Speaking to PC Gamer over Discord, Derelict Star creator John Williams, aka gate, said watching Super Mario Maker streamers play kaizo Super Mario World ROM hacks helped him gain an appreciation for the complexity of Mario’s moveset in the SNES classic.

“As an example: holding the jump button in mid-air in Super Mario World actually causes you to fall more slowly, but it’s not at all obvious in that game, nor do the levels in the base game ever require it of you,” Williams said. “The astronaut in my game has a jetpack because that’s the visual metaphor I chose to make that mechanic more intuitive.”

“I don’t necessarily mind platformers that control like Mega Man given they’re doing something else interesting, but I do think that stateful, momentum-focused platforming is under-served.”

Williams also cites the original N as an inspiration: “I played a lot of the flash version of N in my youth. I specifically remember reading an article the creators wrote about how they programmed the physics, but at the time I couldn’t really make sense of it.

“The astronaut in my game inherits momentum from platforms and conveyors because it felt important aesthetically for an astronaut to mostly obey physics, and my implementation seems to subconsciously borrow a lot from N. Or perhaps we were presented with similar problems and came up with similar solutions?”

Platformers with a distinctive approach to physics and momentum, from Super Mario World through to the likes of Super Meat Boy and N++, are an increasingly rare species. The pleasure in these games is as much about handling the character—which, with mastery, can feel like performing a lithesome digital ballet—as it is in finally mastering all the levels. I asked Williams if he thought character movement in platformers—the feel of the movement—was an aspect in platformer game design that’s too often ignored.

“It does kind of bum me out that a lot of indie platformers have little to no momentum,” he said. “I don’t necessarily mind platformers that control like Mega Man given they’re doing something else interesting, but I do think that stateful, momentum-focused platforming is under-served.”

He goes on: “Especially in metroidvanias or open world platformers, I think subtleties in the movement mechanics are extremely important. If the second-to-second gameplay is boring for me, then I lose motivation to move around and explore and interact with the game. I want something that will reward me for the attention I give it, and making deep systems that the player has to feel out and experience is a good way to do that.”

A figure floats in a mysterious landscape

(Image credit: gate)

Dereliction of Duty

So what does Williams make of Blow’s criticism?

“I do think Blow misunderstood what the game is about,” he said. “His post seemed to imply he thought there was some second layer of puzzles a la Fez or Animal Well and the tutorial was unfairly gating him from seeing those aspects. Derelict Star is almost singularly focused on the subtleties of the movement mechanics, so if he wasn’t enjoying minute ten I think it’s unlikely he would have enjoyed minute 100 or minute 1,000.”

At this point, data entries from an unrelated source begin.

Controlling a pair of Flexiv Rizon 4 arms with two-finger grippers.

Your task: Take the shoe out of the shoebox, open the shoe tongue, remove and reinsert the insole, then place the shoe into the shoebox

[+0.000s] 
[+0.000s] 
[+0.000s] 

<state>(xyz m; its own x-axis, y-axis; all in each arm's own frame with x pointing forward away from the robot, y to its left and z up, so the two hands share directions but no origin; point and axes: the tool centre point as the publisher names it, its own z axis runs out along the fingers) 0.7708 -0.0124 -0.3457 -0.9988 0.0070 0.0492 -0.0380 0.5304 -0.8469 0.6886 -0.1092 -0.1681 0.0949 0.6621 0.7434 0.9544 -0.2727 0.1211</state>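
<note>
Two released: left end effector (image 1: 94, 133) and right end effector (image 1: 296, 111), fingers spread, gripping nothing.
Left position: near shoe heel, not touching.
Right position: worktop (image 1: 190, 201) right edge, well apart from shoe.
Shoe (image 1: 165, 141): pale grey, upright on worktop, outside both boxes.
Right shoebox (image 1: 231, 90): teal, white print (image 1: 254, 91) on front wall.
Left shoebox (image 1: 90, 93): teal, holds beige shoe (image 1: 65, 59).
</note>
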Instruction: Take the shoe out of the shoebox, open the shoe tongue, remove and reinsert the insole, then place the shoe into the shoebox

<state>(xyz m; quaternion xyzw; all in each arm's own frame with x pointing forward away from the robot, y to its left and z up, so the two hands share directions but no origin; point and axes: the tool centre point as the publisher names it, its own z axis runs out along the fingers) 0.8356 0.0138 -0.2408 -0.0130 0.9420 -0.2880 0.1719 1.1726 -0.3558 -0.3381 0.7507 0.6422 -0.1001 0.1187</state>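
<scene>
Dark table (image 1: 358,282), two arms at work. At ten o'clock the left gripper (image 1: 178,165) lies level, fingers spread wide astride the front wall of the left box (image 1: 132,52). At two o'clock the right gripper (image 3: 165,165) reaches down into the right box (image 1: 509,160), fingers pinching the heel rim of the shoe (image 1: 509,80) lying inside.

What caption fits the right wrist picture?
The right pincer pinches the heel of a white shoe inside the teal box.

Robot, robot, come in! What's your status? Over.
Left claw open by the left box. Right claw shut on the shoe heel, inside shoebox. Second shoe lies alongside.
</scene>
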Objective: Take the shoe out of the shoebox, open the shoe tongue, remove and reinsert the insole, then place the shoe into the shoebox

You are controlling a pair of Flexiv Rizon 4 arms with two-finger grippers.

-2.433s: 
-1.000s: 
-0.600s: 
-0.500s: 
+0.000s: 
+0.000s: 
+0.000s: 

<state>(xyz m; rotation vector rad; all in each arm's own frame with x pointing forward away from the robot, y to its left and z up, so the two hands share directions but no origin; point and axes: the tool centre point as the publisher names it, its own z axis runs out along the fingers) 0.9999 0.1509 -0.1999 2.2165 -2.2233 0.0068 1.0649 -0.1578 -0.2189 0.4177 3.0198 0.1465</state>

In the original thread Blow is challenged about the extent to which Derelict Star’s controls are unpolished or—in Blow’s words—”clunky”. “There are basic techniques employed by platformers for decades that are not used here,” Blow replied. “But this has nothing to do with my point that if the game gets more interesting in a puzzle adventure way, that should not be gated behind something much less interesting.”

This quote in particular seems to point to a misunderstanding of what Derelict Star is doing, and Williams agrees: “In his critique, Blow calls some design decisions ‘objectively bad’ and I reject that notion pretty wholesale. There are no universal truths in game design; everything has trade-offs. Every decision emphasizes some aspects and de-emphasizes others, and it’s up to the designer to make choices that consistently align with their design goals.”

It bears repeating that Blow is entitled to his opinion (as wrong as it may be!), and highlighting his comments on Derelict Star only serves to magnify the immense, albeit niche, pleasures it contains for sickos like me. Behind its cheerfully primitive facade is a toy I think I’ll muck around with for months, because like all good movement platformers, even when I’m failing it still feels good. I really think you should play it.